Describing upcoming rain:
Alabama-speak: "Ah, thank God it's gonna rain this afternoon!"
After a "scorcher" (over 98°F/37°C), we look forward to those "pop-up" storms on a summer afternoon to cool things down. 

French-speak: "Ca va claquer. Il va faire de l'orage." (We're going to have a thunderstorm.)
I was just getting my warm on (91°F/31°C), and once again the French like to rain on my parade, literally. It's warm and pleasant, and they're already anticipating a storm.  And the worst thing is, they're usually right about that forecast.

Describing pleasant weather:
Alabama-speak: "Football weather is around the corner."
In Alabama at the end of summer when we dip under 24°C/75°F, we start thinking about the fall and tailgating (barbecues out of the back of your car).  Ok, not me, but other Alabamians say this.  It signals the start of fall and temperatures you can breathe in.  

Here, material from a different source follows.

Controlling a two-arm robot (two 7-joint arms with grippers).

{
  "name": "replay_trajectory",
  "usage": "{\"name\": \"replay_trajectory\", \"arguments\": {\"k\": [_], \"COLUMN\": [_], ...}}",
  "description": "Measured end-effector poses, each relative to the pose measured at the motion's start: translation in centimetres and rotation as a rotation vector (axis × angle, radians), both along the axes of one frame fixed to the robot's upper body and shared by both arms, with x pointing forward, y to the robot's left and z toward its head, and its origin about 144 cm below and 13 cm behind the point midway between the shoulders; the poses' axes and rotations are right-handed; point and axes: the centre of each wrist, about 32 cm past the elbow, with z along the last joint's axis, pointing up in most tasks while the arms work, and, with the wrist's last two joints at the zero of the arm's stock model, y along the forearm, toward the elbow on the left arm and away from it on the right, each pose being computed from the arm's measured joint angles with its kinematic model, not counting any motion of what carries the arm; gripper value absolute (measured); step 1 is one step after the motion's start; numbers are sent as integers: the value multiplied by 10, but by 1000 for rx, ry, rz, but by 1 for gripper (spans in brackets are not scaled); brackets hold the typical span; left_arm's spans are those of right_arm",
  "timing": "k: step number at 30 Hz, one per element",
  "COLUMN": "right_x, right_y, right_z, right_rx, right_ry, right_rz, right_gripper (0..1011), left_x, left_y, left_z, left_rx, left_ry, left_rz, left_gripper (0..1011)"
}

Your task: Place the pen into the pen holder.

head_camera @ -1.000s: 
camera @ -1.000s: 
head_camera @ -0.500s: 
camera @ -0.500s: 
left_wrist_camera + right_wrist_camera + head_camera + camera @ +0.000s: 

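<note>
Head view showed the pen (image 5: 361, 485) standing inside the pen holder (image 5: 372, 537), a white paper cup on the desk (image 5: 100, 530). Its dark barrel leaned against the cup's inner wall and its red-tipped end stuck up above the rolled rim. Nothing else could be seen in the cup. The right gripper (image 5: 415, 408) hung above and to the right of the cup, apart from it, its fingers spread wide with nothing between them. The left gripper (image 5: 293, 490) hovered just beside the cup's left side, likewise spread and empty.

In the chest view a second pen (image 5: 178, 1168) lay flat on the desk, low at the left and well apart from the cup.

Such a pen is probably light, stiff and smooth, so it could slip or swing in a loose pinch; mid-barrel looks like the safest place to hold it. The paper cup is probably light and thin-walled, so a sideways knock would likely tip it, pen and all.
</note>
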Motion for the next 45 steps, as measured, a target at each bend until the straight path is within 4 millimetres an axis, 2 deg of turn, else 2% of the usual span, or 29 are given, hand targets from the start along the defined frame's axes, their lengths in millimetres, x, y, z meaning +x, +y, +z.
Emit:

French-speak: "Ca fait du bien. On profite." (This feels good. We're enjoying it.)
For the French, those same temps, 24°C/75°F, combined with sun, means it's time to get out the garden chair and relax or head to the beach (before that storm comes!).
20°C/68°F in France at noon. Break out the shorts!

At any rate, today was a pleasant day (24°C/75°F) with fluffy clouds and a light breeze.  Hope it was a nice one for you, too.  As my favorite group Crowded House said, "everywhere you go/you always take the weather with you."

What expressions do you have in your country or region about the weather?